Every web site project will use plugins to compliment the core functionality of WordPress. These are our Top 4.

  1. Yoast SEO
    Yoast SEO is the No. 1 Wordpress plugin for search engine optimization. Along with a properly coded WordPress theme, it is a cornerstone in the foundation of your WordPress site (assuming you want customers to find you, that is). The Yoast SEO plugin also makes it easy to effectively share your web site on Facebook, Twitter and other social media platforms. It generates site maps, hooks into Google Web master tools, and provides other essential features that every web site needs
  2. BackUpWordPress
    Does exactly what it says, with the option to schedule backups for only files, only the database, or a combination thereof.
  3. Wordfence
    The leading security plugin on the market, with over 22 million downloads
  4. Smush Image Compression and Optimization
    Widely known as WP Smush It — or sometimes just Smush It or Smush — this plugin from WPMU Dev optimizes images as you upload them to WordPress. And since bloated images are the leading cause of slow web sites, this is one plugin you can’t afford to live without

There are many other plugins that we use widely, but these are part of every project no matter the scale or scope.

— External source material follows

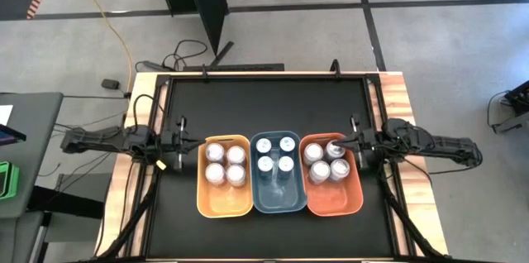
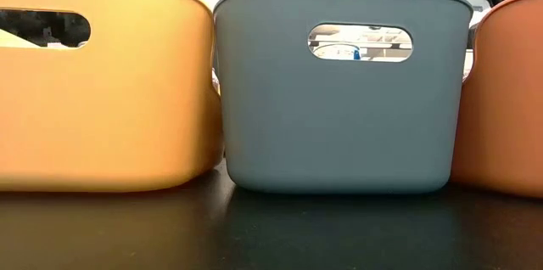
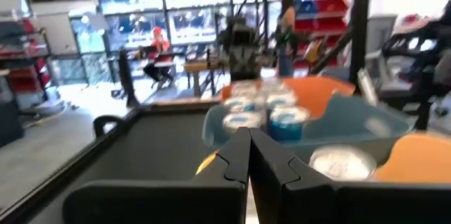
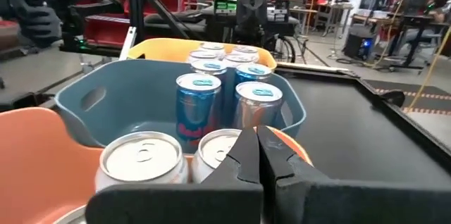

Learning WordPress: 4 links to jump-start your education

Ready to learn WordPress? Two of the many great things about the platform is that one, it is extremely well-documented, and two, there is a thriving ecosystem that supports it. Jump on these 4 links to get moving.

New To WordPress – Where to Start

If you’re just diving into WordPress, knowing where to begin is no easy question to answer. Are you going to be a user or a developer? Both? This page from the official WordPress manual is the perfect place to start.

How to Learn WordPress: 7-Day Challenge

This 7-day plan from WPMU will get you up and running inside a week. Topics include:

  • setting up your first WordPress site
  • choosing the right theme
  • an introduction to plugins
  • strategies for backing up (hint: it’s important)

How to Learn WordPress for Free in a Week (or Less)

A shorter version of the above with lots of great links, such as posts vs pages and categories vs tags. The 7-day plan above is far more thorough, but this one from WP Beginner will get you up and running faster.

Get Going Fast: A Checklist

This quick-start guide from WordPress.com skips the background info and gets straight to it. You’ll be online with your own site by the end of the day.

 

Google page speed 100

No one likes to wait for a slow web page. But blinding fast sites don’t just happen.

For those that don’t know, Google PageSpeed is a free tool that assesses the performance and usability of your website for mobile and desktop platforms. It’s extra important because Google uses it in determining key elements of our SEO ranking, i.e. how high we appear in their search results.

On our first pass recently, the K4 Media site scored 86. Not bad. But not great. WordPress doesn’t make it easy, either, with bloated themes and unnecessary plugins. If your aim is Page Speed 100, however, Jeff Reifman at Tutsplus shows you the way.